Gedrag van Python sys.path

Databricks Runtime (DBR) versie 14.3 of hoger biedt hetzelfde sys.path gedrag in Git-mappen als in verouderde opslagplaatsen. Met eerdere DBR-versies verschilt het gedrag van Git-mappen van oudere opslagplaatsen omdat de map met de hoofdopslagplaats niet automatisch wordt toegevoegd aan sys.path Git-mappen. Voor Python sys.path bevat een lijst met mappen die de interpreter doorzoekt bij het importeren van modules. Als u DBR 15 of hoger niet kunt gebruiken, kunt u handmatig een mappad toevoegen als sys.path tijdelijke oplossing.

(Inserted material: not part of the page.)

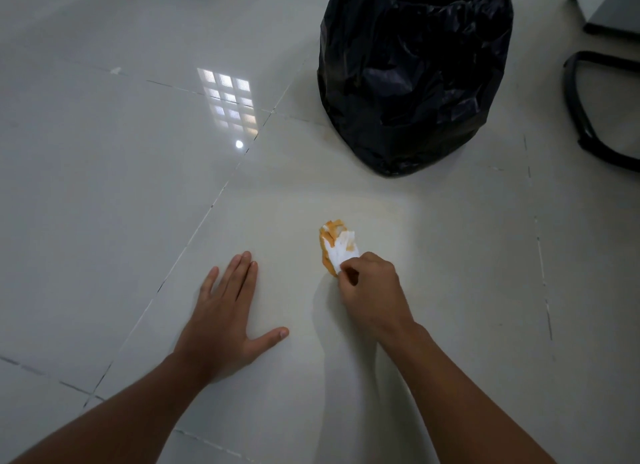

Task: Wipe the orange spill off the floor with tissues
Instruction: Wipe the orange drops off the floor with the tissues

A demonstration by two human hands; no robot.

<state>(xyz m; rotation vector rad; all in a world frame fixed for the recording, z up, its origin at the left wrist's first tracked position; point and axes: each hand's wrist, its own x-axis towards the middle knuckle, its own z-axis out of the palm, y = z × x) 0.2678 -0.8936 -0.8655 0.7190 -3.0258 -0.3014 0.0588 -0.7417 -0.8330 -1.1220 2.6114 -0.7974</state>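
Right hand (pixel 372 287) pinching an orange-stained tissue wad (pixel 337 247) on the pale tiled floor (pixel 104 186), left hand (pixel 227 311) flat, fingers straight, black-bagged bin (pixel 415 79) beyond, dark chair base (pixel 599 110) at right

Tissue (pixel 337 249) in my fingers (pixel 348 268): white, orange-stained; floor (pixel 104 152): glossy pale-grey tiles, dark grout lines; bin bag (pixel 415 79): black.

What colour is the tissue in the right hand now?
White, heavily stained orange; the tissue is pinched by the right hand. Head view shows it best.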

Zie Python- en R-modules importeren voor voorbeelden van het toevoegen van mappen aan sys.path het gebruik van relatieve paden.

Prioriteit van Python-bibliotheek

Databricks Runtime (DBR) versie 14.3 of hoger biedt dezelfde prioriteit voor de Python-bibliotheek in Git-mappen als in verouderde opslagplaatsen.